La lectura en voz alta para mí es fundamental en todos los grados y también en el secundario. ¿A quién no le gusta que le lean una buena historia? Ese es otro recurso que tienen los maestros y los padres. A veces dicen: “No te leo más porque ya estás grande”. Pero leer solo no es lo mismo que leer con alguien, y que a partir de ahí surja la conversación. ¿Cómo vamos a hablar con los niños de tantas cosas que pasan –la muerte, las enfermedades, la mentira– sin la literatura? Cuando leés un libro con tus hijos o con tus alumnos, terminás hablando de cosas de las que no se habla cotidianamente.
–Dijiste hace un rato que la literatura no sirve para nada y a la vez sirve “para todo”. ¿Qué les da la literatura a los chicos actuales?
–Lisandro Aristimuño dice en una canción que “al alma hay que darle de comer”. Para mí la literatura es alimento para el alma. Si un texto literario no te genera empatía, tenés que seguir buscando, porque seguro alguien escribió un libro para vos. La literatura te permite identificarte, ponerte en el lugar del otro, sentir que no estás solo en el mundo; alimenta la creatividad y la imaginación. Cuando leés una historia de alguien que está angustiado por algo que a vos te angustia, eso te calma.
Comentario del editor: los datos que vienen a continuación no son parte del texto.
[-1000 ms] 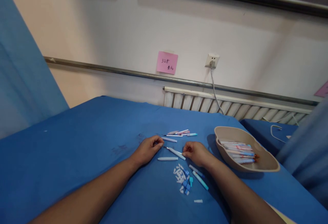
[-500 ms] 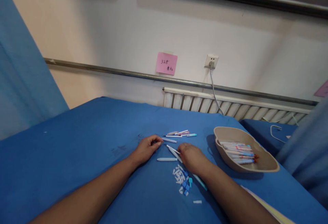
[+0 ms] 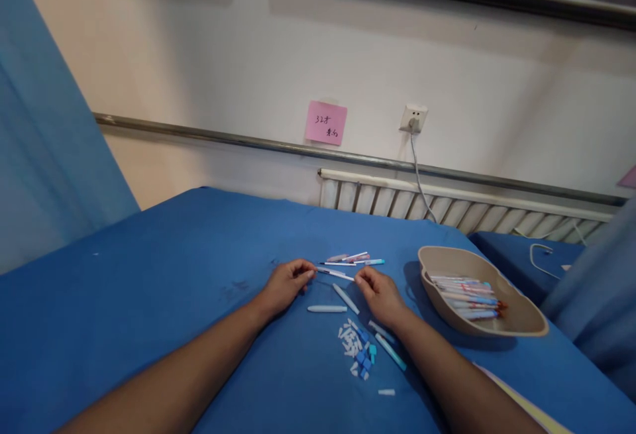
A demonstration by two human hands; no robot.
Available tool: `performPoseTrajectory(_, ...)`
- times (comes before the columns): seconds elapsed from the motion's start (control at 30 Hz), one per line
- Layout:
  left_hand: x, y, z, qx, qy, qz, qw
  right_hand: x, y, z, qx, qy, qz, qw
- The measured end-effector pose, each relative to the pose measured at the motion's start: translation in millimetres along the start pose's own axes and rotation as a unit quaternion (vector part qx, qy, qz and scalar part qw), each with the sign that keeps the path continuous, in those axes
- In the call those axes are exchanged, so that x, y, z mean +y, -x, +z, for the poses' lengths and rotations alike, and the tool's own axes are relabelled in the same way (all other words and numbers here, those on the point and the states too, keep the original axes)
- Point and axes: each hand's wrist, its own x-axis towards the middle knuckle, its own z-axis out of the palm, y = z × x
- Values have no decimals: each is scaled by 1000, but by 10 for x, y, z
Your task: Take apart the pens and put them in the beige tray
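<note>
Left hand (image 3: 285, 285) is curled on the blue cloth (image 3: 149, 288), fingertips pinched on the near end of a slim pen piece (image 3: 335, 273). It lies flat between my two hands, and I can't tell if it's a refill or a thin barrel. Just at 12 o'clock from it sits a little row of loose pens (image 3: 355, 260). At 6 o'clock there are two white barrels, one lying level (image 3: 326, 309) and one angled (image 3: 345, 298), both untouched. Further toward me is a heap of small white and blue caps (image 3: 358, 348) with a teal pen (image 3: 390, 351) beside it at 3 o'clock. Right hand (image 3: 380, 295) has thumb and forefinger closed on the far end of that same slim piece, other fingers tucked. Out at 3 o'clock, well apart, the beige tray (image 3: 521, 325) holds a bundle of finished-looking pens (image 3: 467, 291). My read: a fair batch is done and binned, but with that many caps and barrels on the cloth, there's plenty left.
</note>
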Motion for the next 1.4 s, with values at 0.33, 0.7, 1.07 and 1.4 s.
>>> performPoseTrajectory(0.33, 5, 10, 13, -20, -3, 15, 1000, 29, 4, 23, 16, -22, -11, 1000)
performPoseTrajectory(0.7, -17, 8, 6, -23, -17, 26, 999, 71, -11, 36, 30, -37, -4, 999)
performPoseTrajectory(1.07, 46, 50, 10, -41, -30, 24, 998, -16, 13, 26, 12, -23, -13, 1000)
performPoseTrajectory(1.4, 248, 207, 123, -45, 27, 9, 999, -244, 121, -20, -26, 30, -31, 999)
Yo tengo un cuento que se llama “La goma nueva”, sobre una goma que puede por ejemplo borrar los aparatos de los dientes u otras cosas que no les gustan a los personajes. Una maestra lo leyó con sus alumnos y les preguntó qué harían con esa goma. Un chico de 7 años escribió: “Borraría la tristeza, porque a mi prima la separaron de su hermano y está triste”. Otro escribió: “Borraría el mal del mundo, porque no me gusta que la gente se pelee”. El año pasado fui a Chubut, una maestra había trabajado con un libro mío sobre el enojo. La maestra llevó a la clase un frasco y les dijo a los chicos: “Escribamos acá adentro lo que nos hace enojar”. Un nene puso: “A mí me enoja cuando no hay comida en mi casa”. Me parece que la literatura puede servir para eso: para permitirte decir algo que te angustia, para abrir la puerta a ese ser humano que está dentro del niño al que le querés enseñar a sumar y restar.
Creo que, cuando se habla de estas evaluaciones que dicen que los chicos no comprenden lo que leen, también debería hablarse de la cantidad de libros que tienen esos niños, de si sus papás les leen o no. Un plan de alfabetización o de comprensión lectora nos tiene que involucrar a todos. No podemos echarle siempre la culpa al maestro: hay una responsabilidad social. Los padres están todos con el telefonito, el chico no lee y es culpa del maestro. Me parece que, si queremos cambiar esto, lo tenemos que hacer como sociedad y promover que los padres también estén interesados en leer y en leerles a sus hijos. Siempre escuchamos: “Los niños deben leer, los niños deben comprender”. Pero basta con mirar lo que pasa en los grupos de WhatsApp: ¿cuántos adultos no entienden lo que leen?